Fascinating reads, our sexuality is an extremely intimate thread in human history, in fact sex is the foundation of most human social institutions, the family itself is a unit whose main purpose is ensuring and perpetuating specific sexual arrangements.
Of all worldly pleasures and urges, sexual desire motivates in a half hidden, half seen, way that colors and affects most of our activities, our yearnings, our quests.
Knowing about the history of sexual arrangements in society helps us better understand ourselves, how we got here, and where we came from. The benefits are too obvious to bother mentioning.

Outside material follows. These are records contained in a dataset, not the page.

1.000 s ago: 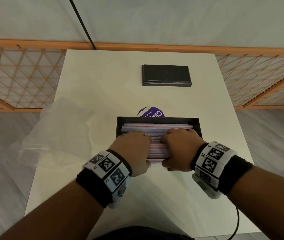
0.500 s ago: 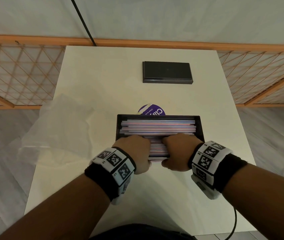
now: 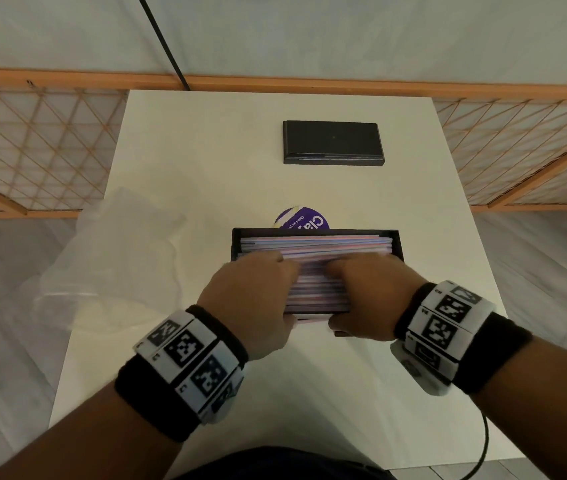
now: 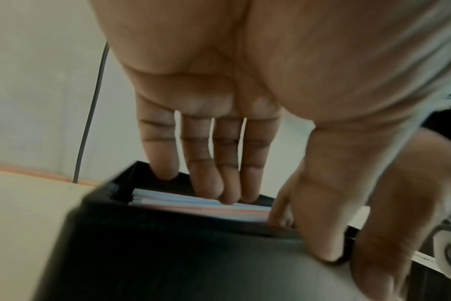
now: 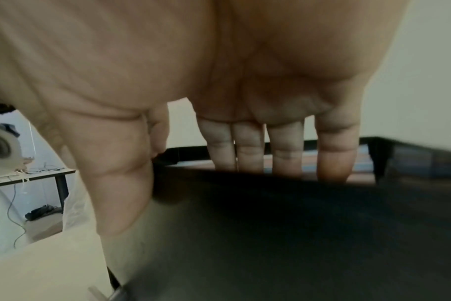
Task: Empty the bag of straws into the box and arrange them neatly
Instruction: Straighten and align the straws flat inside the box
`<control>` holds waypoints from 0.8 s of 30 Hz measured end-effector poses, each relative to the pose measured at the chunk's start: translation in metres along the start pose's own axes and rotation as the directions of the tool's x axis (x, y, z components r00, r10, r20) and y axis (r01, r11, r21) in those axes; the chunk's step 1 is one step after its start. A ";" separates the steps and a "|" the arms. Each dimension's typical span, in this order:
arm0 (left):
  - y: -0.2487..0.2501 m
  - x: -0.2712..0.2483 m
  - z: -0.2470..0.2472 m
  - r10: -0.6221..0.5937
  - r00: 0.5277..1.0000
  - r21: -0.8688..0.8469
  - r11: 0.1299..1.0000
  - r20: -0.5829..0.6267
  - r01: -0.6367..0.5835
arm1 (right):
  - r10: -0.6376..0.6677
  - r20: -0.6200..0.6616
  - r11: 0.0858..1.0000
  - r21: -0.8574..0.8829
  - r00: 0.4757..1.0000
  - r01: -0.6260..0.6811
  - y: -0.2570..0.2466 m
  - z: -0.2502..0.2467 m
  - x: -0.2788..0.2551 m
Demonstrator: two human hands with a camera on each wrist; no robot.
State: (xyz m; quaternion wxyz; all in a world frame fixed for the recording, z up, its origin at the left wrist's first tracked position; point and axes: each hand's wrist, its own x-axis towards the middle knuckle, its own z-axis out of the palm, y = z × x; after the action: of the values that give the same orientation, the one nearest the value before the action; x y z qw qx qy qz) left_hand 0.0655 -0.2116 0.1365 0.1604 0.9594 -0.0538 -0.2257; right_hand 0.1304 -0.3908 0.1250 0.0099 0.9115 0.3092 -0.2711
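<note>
Both hands are down in the black box (image 3: 315, 233). The left hand (image 3: 256, 299) has its four fingers (image 4: 206, 163) straight and close together, tips pressing onto the straws (image 3: 316, 249), with the thumb running down the outside of the near wall; the right hand (image 3: 367, 299) mirrors it, straight fingers (image 5: 247, 150) on the straw layer and thumb outside the box front. Neither hand is curled round anything, so both are flat pressing hands rather than grasping ones. Compared with half a second ago and a second ago, the fingertips sit a little farther toward the back of the box and the band of straws showing beyond them looks flatter and more even, pink, blue and white lines lying parallel to the long walls. I judge this to be the smoothing stage near the end of the task: the straws appear to be all in the box, filling it from wall to wall. The emptied clear plastic bag (image 3: 109, 258) lies crumpled to the left on the white table (image 3: 309, 393), apart from the box. A purple round label (image 3: 304, 219) peeks out just behind the box, and a black lid-like slab (image 3: 333, 143) rests well beyond it.
</note>
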 end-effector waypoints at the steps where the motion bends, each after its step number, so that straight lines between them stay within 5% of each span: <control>1: -0.001 0.000 0.001 0.003 1.000 -0.009 1.000 0.014 -0.003 | -0.003 -0.021 1.000 -0.004 1.000 0.003 0.001 -0.003 -0.003; 6: -0.005 0.011 0.019 -0.012 0.991 0.059 0.998 0.132 0.005 | 0.038 0.060 0.999 0.028 0.997 -0.040 0.000 0.003 -0.007; 24: -0.003 0.028 0.027 -0.044 0.982 0.120 0.992 0.182 0.023 | 0.085 0.098 0.996 -0.008 0.992 -0.085 -0.008 0.010 0.004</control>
State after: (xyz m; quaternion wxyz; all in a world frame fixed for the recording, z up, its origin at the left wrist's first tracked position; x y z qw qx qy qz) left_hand 0.0781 -0.2212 0.1013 0.0941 0.9429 -0.0655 -0.3129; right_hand 0.1239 -0.3838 0.1156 0.0383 0.9094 0.2696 -0.3144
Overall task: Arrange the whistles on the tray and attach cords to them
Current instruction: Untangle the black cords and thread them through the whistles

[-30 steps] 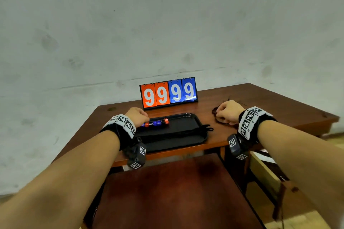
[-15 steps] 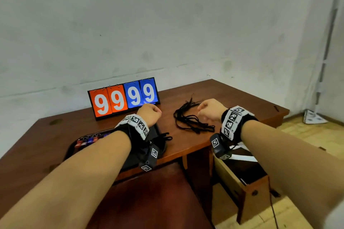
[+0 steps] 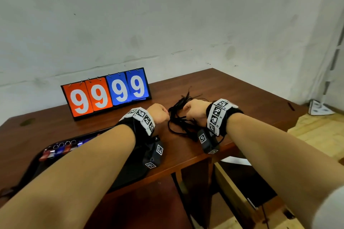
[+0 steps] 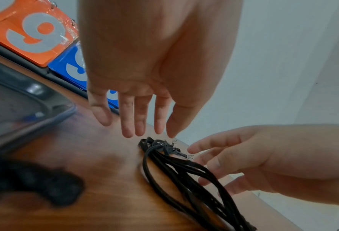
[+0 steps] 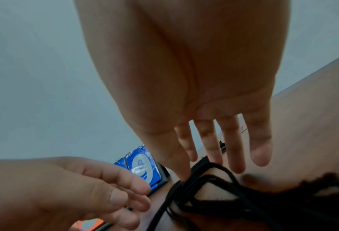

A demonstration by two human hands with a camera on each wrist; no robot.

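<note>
A bundle of black cords lies on the brown table, right of the tray. My left hand hovers just left of the bundle, and in the left wrist view its fingers hang straight above the cords' knotted end, holding nothing. My right hand is over the bundle's right side. Seen from the right wrist, its fingers are straight and the thumb tip meets the cords. Red and blue whistles with metal rings lie in a row in the black tray, partly hidden by my left forearm.
A flip scoreboard reading 9999 stands at the back of the table, against the wall. An open drawer juts out below the table's front right edge. The tray's corner is left of my left hand.
My left hand left the whistles on the tray and moved right to the cord bundle. The right hand stayed at the cords. The head view swung right and closer.
</note>
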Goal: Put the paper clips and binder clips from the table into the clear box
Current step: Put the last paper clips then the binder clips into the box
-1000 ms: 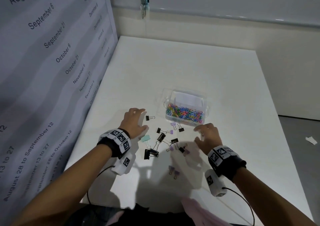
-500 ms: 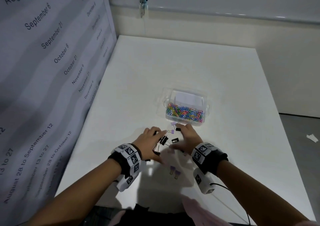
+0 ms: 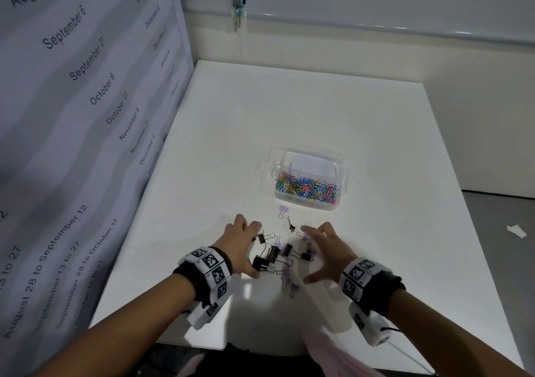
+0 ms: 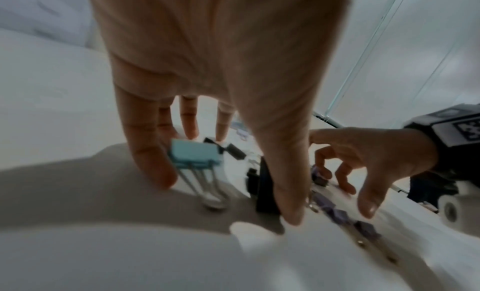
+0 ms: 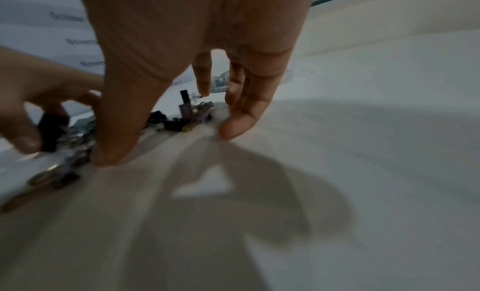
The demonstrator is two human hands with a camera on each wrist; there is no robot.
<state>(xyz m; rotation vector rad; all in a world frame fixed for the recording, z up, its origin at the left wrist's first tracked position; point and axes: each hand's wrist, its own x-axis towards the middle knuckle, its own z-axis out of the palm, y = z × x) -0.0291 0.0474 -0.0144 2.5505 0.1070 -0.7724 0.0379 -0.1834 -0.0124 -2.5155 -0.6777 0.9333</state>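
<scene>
Several black and purple binder clips [image 3: 278, 256] lie bunched in a loose pile on the white table [image 3: 318, 110]. My left hand [image 3: 246, 246] cups the pile's left side, fingers spread on the table. My right hand [image 3: 318, 252] cups its right side, fingers relaxed. Neither grips anything. A teal binder clip [image 4: 193, 155] lies under my left palm beside the little finger. A purple clip [image 3: 283, 210] and a black clip [image 3: 290, 226] sit apart, between the pile and the clear box [image 3: 340, 174]. The box is open and holds colourful paper clips [image 3: 307, 188]. Two purple clips [image 3: 289, 285] lie nearest me.
A panel printed with dates [image 3: 72, 116] stands along the table's left edge. A wall closes off the far side. The table's right edge drops to a grey floor, where a white paper scrap [image 3: 516, 230] lies.
Both hands swept inward from either side of the scattered clips, met over them, then eased slightly apart. The clips now lie pushed together in a tighter pile.
</scene>
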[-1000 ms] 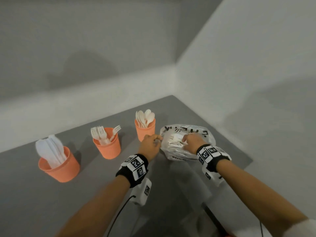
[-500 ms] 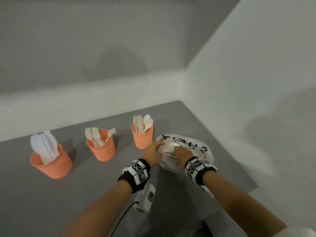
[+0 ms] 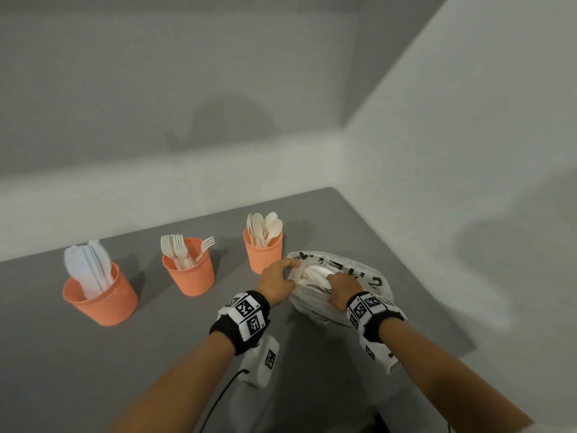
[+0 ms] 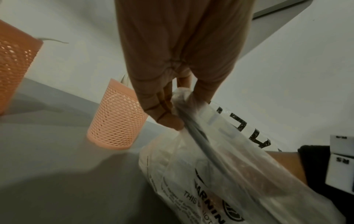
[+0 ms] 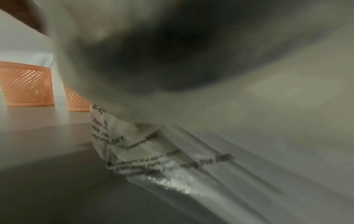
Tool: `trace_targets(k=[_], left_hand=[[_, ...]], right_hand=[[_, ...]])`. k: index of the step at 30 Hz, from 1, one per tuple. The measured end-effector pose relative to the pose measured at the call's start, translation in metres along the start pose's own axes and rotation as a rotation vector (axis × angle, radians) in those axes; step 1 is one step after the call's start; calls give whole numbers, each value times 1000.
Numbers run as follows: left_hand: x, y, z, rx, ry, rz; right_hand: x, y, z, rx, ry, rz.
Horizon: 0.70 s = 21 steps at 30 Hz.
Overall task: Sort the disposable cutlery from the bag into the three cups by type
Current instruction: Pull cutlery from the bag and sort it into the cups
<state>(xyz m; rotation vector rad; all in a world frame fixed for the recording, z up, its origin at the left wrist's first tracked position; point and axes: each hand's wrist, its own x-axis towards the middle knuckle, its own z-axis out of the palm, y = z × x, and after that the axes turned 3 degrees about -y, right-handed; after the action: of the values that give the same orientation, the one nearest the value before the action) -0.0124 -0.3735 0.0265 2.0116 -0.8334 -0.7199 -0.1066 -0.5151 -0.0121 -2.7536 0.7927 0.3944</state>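
Observation:
A clear plastic bag (image 3: 368, 270) with black print lies at the table's right, white cutlery showing through it. My left hand (image 3: 278, 281) pinches the rim of the bag (image 4: 191, 106) at its mouth. My right hand (image 3: 340, 287) reaches into the mouth, its fingertips hidden by the plastic. Three orange mesh cups stand in a row: the knife cup (image 3: 100, 300) at left, the fork cup (image 3: 189, 271) in the middle, the spoon cup (image 3: 263, 253) beside the bag. In the right wrist view the bag (image 5: 153, 144) covers the lens and hides the fingers.
The grey table (image 3: 62, 370) sits in a corner, with white walls behind and to the right. Its right edge runs close behind the bag. A white device with a black cable (image 3: 262, 360) hangs under my left wrist.
My right hand has moved left and deeper into the bag's mouth. My left hand keeps its hold on the bag's rim, and the bag has bunched up a little.

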Motion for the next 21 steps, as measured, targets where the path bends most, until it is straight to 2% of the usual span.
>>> trace_targets(k=[5,21], left_hand=[[-1,-3,-2,8,-31,-16],[-6,-7,-9,9,-66,-26]], right_hand=[[-3,-3,2,29,23,-10],[-4,-3,-11,167,-89,36]])
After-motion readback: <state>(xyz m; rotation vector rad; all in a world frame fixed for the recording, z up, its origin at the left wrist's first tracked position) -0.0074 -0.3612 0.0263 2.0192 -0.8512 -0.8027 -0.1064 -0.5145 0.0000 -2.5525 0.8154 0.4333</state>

Here are three reads I’m finding valuable and interesting. You can order them from Amazon or simply check them out in your library
1. Pricy, but a very good read, Libertine Enlightenment: Sex, Liberty and License in the Eighteenth-Century. is a book chock full of information on a little considered memetic aspect of Enlightenment era europe – the sexual ideas and construction of the Rake and the Libertine. It’s an academic work, but a stimulating one.. at times.
Rakes do make for interesting reading, sans descriptions of venereal disease. Being a rake is an interesting experience, but the returns are far more modest, mediocre, and damaging than some would admit. Included among the risks is a certain insipid boredom with things that once were fresh, wonderful, and amazing.. and a certain disillusion. That and non-sociable diseases.
There are better occupations for men.
2. Also pricy, but a classic and indispensible, though quite rare now and out of print: Abdelwahab Bouhdiba’s Sexuality in Islam. – it’s simply one of the best books exploring the historical and theological issue of Sexuality in Islam.
Bouhdiba’s view is highly idiosyncratic and debatable, but he gives an interesting read and displays a fidelity to both the actual textual sources of Islam and an understanding of the social practices. His greatest strengths seem to be the sexual history of the Western lands of Islamdom, North Africa, Spain, Sicily and so on.
3. Finally Sexual Encounters in the Middle East: The British, the French And the Arabs This is an interesting source book with some analysis – and deals with colonialism to some degree, and the ways in which questions of sexuality actually affected the history of the Middle East.
The book also discusses issues like clothing and gender differences, with europeans and native Arabs, also of interest are the ways in which Westerners projected certain attitudes or desires on their encounters with Middle Eastern social institutions.